** Opening Dataset extract block **

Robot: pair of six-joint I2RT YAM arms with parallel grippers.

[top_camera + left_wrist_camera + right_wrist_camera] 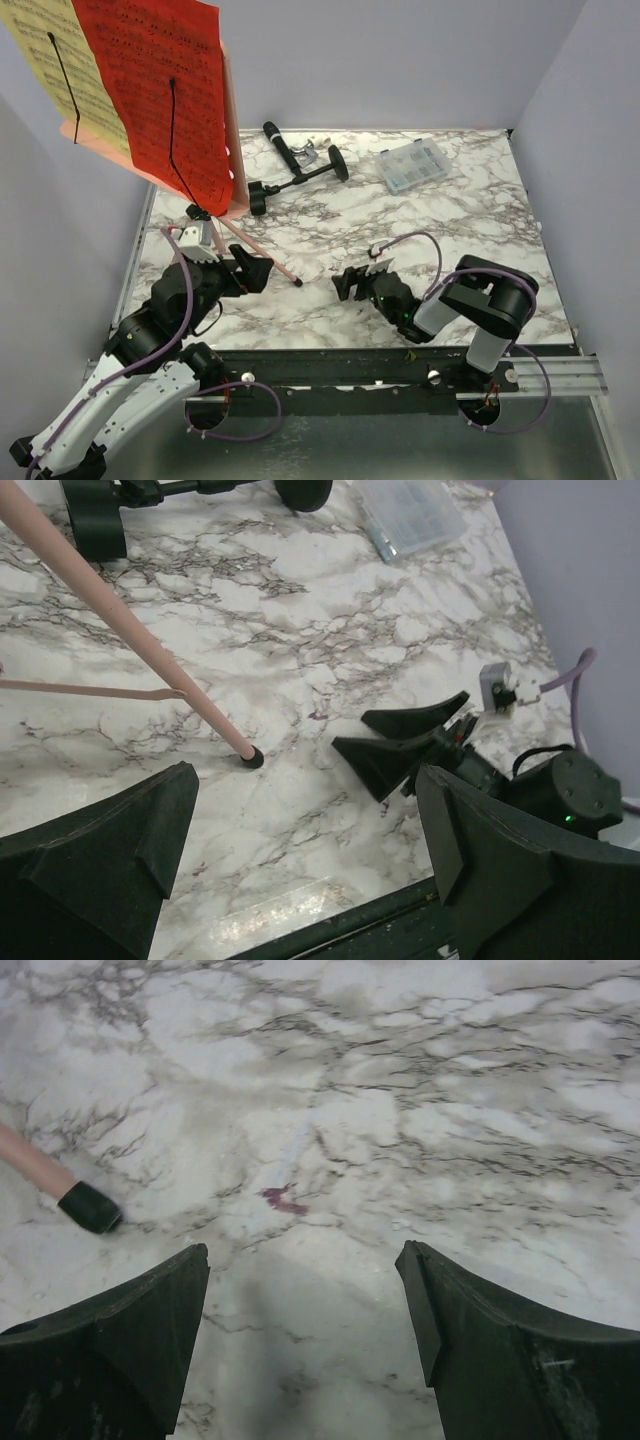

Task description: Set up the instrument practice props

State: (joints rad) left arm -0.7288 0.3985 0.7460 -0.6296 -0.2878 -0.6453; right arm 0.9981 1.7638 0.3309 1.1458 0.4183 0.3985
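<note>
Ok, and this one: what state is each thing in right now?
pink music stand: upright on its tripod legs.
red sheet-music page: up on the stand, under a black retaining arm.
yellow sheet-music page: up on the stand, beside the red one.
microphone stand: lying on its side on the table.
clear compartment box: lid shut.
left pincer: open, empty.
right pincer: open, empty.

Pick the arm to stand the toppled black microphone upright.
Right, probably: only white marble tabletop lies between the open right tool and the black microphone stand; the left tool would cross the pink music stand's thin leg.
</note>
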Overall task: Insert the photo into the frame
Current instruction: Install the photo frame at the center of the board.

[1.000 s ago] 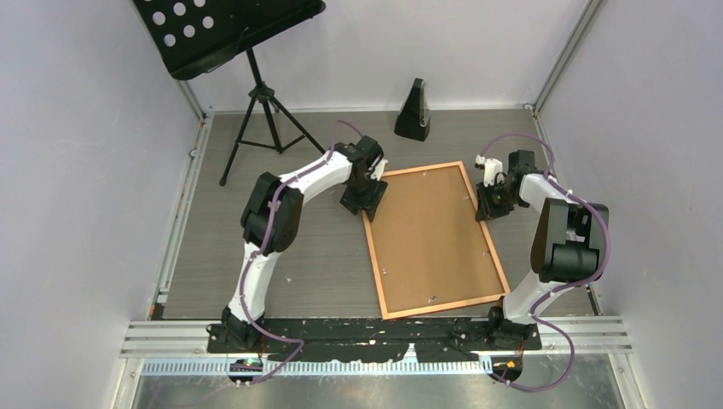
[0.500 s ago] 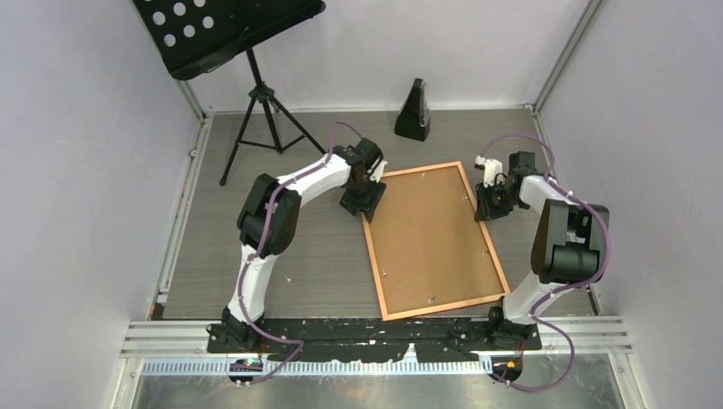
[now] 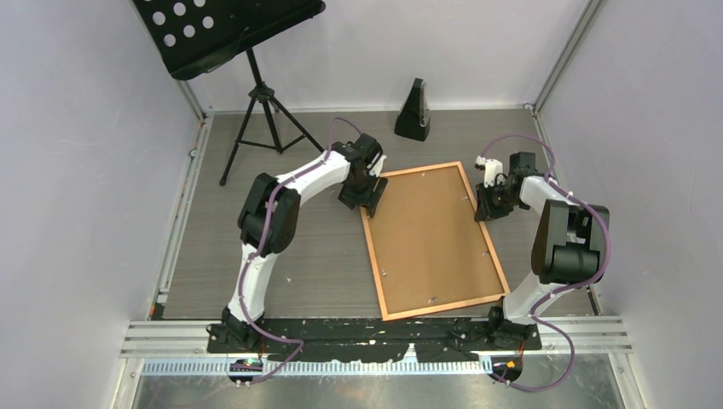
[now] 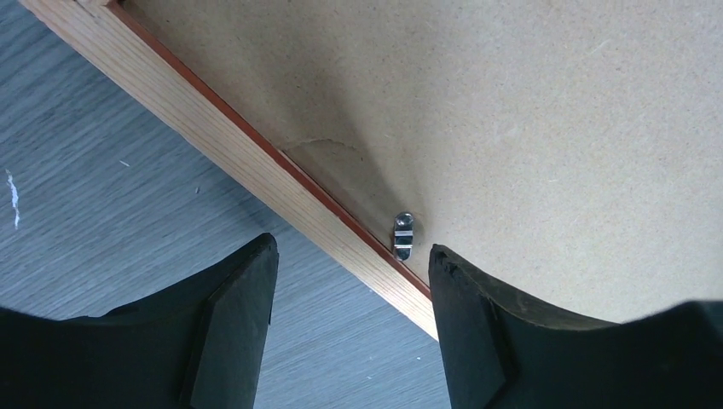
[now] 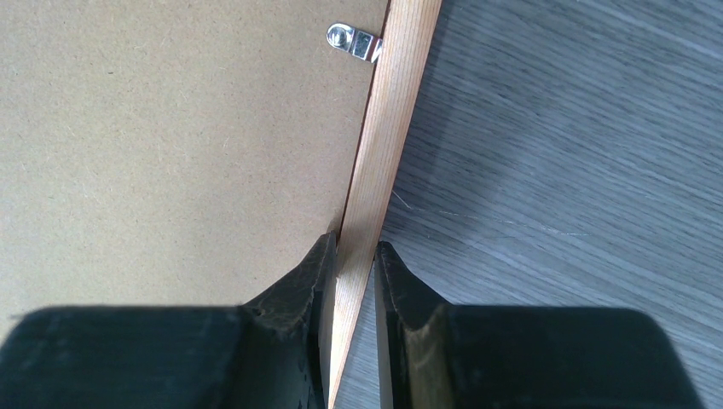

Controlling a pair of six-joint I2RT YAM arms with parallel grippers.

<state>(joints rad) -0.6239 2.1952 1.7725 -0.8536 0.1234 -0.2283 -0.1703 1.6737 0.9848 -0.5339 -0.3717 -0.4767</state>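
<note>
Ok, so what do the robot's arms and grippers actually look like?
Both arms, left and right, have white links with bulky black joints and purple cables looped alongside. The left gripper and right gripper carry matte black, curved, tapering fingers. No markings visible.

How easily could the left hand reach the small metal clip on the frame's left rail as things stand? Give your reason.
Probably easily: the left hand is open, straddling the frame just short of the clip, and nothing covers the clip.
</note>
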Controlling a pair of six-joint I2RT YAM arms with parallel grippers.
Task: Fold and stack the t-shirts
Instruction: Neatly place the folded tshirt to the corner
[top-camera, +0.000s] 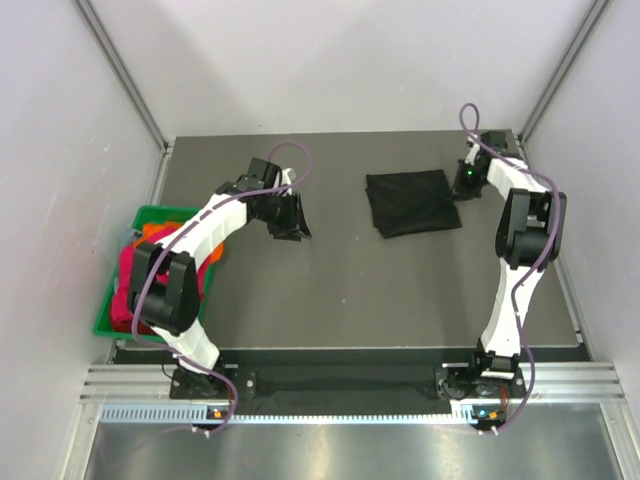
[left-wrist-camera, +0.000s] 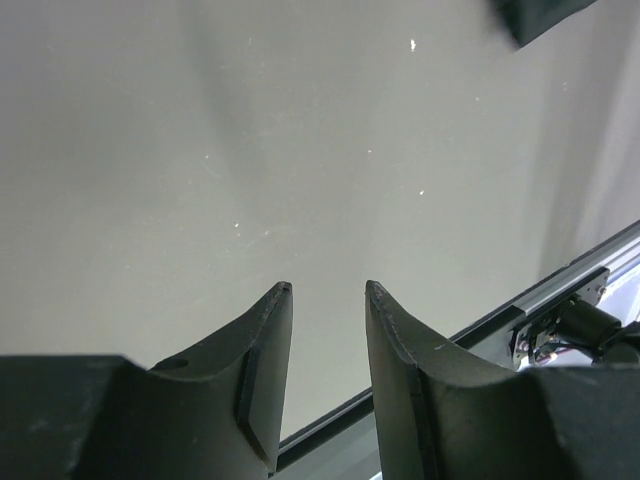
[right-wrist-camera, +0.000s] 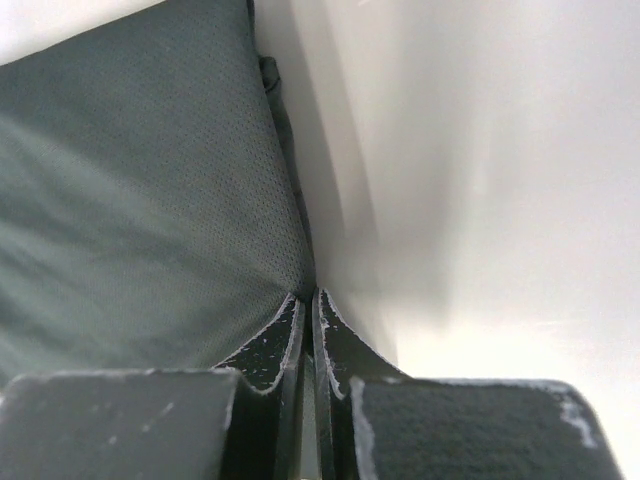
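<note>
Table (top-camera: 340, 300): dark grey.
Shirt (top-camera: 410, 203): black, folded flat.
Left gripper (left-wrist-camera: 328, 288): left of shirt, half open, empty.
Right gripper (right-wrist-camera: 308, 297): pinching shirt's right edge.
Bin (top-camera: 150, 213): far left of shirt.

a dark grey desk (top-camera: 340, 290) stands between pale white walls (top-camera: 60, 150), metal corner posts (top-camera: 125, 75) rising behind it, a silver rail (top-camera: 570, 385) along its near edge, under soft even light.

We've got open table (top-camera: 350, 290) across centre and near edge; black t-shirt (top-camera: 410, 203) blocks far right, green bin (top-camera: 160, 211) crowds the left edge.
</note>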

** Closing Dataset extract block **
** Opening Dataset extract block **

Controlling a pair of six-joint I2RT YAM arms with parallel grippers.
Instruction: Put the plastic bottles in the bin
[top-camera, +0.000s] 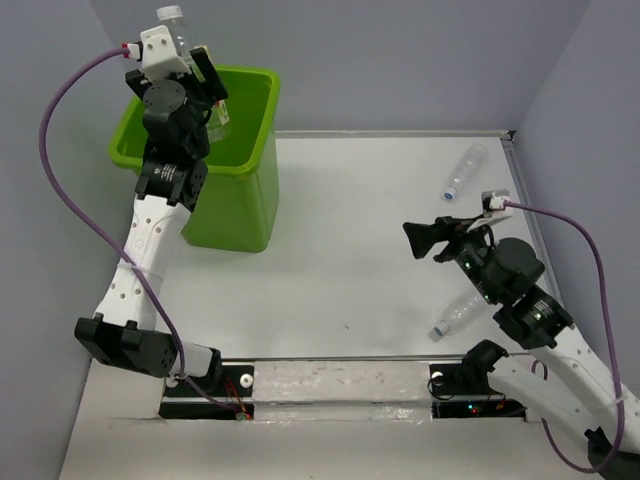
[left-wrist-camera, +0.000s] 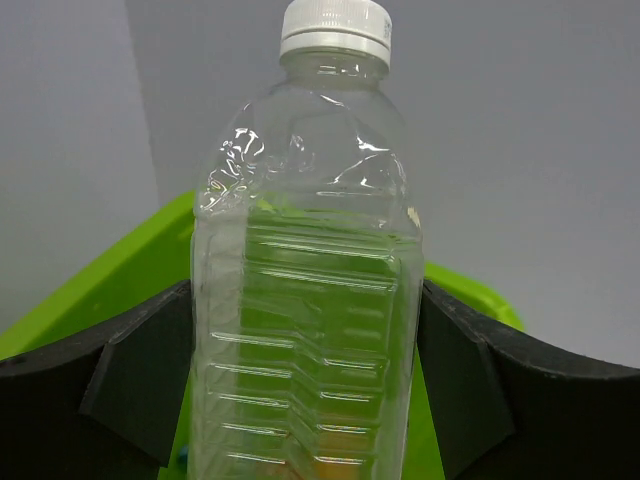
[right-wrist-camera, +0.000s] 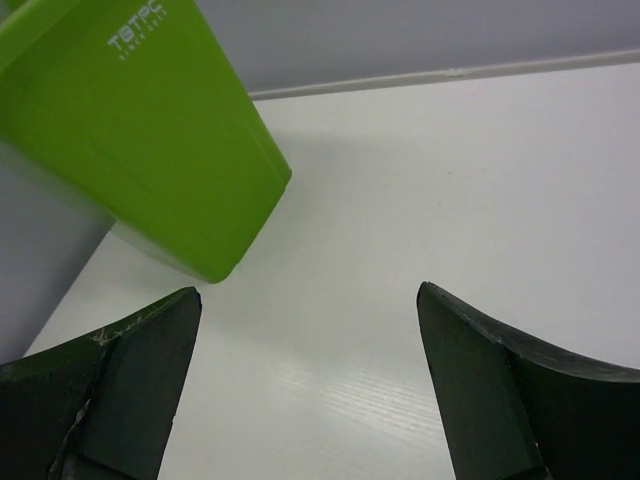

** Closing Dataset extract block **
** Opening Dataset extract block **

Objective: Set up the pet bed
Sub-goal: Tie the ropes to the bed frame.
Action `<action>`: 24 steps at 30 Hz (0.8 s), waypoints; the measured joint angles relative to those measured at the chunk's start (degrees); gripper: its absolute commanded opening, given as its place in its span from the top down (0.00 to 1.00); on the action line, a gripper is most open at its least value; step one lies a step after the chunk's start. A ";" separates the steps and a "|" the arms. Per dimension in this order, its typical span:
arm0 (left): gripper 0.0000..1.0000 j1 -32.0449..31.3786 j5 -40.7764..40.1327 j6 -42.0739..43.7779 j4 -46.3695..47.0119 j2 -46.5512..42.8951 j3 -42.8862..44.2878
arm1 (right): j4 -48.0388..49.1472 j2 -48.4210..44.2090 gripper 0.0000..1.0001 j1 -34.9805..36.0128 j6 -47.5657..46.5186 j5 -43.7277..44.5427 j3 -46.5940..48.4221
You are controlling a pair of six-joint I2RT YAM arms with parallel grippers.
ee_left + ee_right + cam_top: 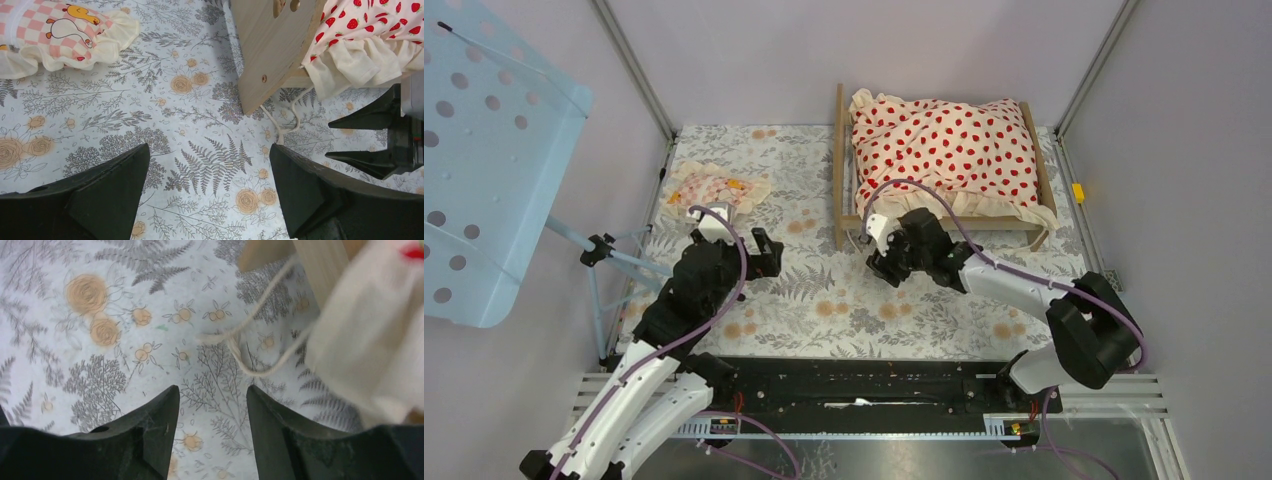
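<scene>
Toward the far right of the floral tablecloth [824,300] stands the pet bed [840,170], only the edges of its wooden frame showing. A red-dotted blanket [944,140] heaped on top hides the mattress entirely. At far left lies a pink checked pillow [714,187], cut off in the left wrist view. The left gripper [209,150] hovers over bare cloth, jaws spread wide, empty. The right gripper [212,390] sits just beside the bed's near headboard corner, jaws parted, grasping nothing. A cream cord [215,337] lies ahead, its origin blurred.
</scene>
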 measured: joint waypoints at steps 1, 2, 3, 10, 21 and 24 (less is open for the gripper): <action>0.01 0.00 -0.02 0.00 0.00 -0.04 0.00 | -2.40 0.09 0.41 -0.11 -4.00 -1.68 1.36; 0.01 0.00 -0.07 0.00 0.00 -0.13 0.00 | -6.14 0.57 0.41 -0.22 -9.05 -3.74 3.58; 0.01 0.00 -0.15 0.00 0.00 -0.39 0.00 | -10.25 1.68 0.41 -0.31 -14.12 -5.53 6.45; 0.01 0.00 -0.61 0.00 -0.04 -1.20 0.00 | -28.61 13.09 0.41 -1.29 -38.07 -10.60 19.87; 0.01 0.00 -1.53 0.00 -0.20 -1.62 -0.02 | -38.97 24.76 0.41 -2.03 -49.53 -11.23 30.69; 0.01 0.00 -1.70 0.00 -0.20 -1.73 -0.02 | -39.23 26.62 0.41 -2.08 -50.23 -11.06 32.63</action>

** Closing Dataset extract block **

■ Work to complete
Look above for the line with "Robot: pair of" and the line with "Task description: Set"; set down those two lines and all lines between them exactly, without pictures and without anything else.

■ Task result
Robot: pair of six-joint I2RT YAM arms with parallel grippers.

[top_camera + left_wrist_camera + right_wrist_camera] 

Task description: Set up the instrument practice props

Nothing remains to be done, and the exercise is complete.